Description of the task
Using the data below, repeat all of it precisely.
# # # #
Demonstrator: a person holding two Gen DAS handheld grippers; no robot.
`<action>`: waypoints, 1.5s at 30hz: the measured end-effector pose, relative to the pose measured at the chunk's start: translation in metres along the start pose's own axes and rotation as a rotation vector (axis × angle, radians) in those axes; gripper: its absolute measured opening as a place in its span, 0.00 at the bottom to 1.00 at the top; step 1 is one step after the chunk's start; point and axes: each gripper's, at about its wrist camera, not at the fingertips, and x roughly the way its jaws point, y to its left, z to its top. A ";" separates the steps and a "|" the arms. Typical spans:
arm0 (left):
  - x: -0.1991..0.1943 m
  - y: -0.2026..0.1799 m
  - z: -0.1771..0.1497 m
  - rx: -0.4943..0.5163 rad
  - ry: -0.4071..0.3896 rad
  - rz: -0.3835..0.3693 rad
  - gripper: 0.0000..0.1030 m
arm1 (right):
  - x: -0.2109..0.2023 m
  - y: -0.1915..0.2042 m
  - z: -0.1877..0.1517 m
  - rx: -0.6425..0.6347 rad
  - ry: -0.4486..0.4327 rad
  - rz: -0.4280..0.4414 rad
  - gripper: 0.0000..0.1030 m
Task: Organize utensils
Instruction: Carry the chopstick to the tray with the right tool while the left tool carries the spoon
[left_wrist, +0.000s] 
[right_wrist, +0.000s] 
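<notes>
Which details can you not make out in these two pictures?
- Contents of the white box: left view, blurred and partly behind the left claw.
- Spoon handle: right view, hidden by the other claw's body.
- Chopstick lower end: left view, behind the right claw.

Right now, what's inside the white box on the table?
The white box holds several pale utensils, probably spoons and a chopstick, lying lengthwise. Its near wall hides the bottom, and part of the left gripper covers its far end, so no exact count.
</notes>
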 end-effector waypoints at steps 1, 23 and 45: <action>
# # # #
Solution for this exercise
Demonstrator: a person holding two Gen DAS handheld grippers; no robot.
`<action>`: waypoints, 1.5s at 30hz: the measured end-effector pose, relative to the pose measured at the chunk's start: translation in metres along the start pose's own axes and rotation as a rotation vector (axis × angle, radians) in those axes; gripper: its absolute measured opening as a place in its span, 0.00 at the bottom to 1.00 at the top; step 1 is one step after the chunk's start; point and axes: each gripper's, at about its wrist camera, not at the fingertips, and x roughly the way its jaws point, y to its left, z to its top. A ";" separates the steps and a "|" the arms. Typical spans:
arm0 (left):
  - x: -0.1991..0.1943 m
  - y: -0.2026..0.1799 m
  - z: -0.1771..0.1497 m
  - rx: -0.4943..0.5163 rad
  - ry: -0.4071..0.3896 rad
  - rz: -0.3835..0.3693 rad
  - gripper: 0.0000..0.1030 m
arm1 (right):
  - x: -0.2109..0.2023 m
  - y: -0.1915..0.2042 m
  - z: -0.1877..0.1517 m
  - rx: -0.6425..0.6347 rad
  - ry: -0.4486..0.4327 rad
  - rz: -0.4280..0.4414 rad
  - gripper: 0.0000..0.1030 m
Task: Organize utensils
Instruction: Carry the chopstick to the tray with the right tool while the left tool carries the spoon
[left_wrist, +0.000s] 
[right_wrist, +0.000s] 
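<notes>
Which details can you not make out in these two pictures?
- Contents of the white box: left view, blurred and partly behind the left claw.
- Spoon handle: right view, hidden by the other claw's body.
- Chopstick lower end: left view, behind the right claw.

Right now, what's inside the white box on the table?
The white box holds several pale utensils, probably spoons and a chopstick, lying lengthwise. Its near wall hides the bottom, and part of the left gripper covers its far end, so no exact count.
</notes>
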 end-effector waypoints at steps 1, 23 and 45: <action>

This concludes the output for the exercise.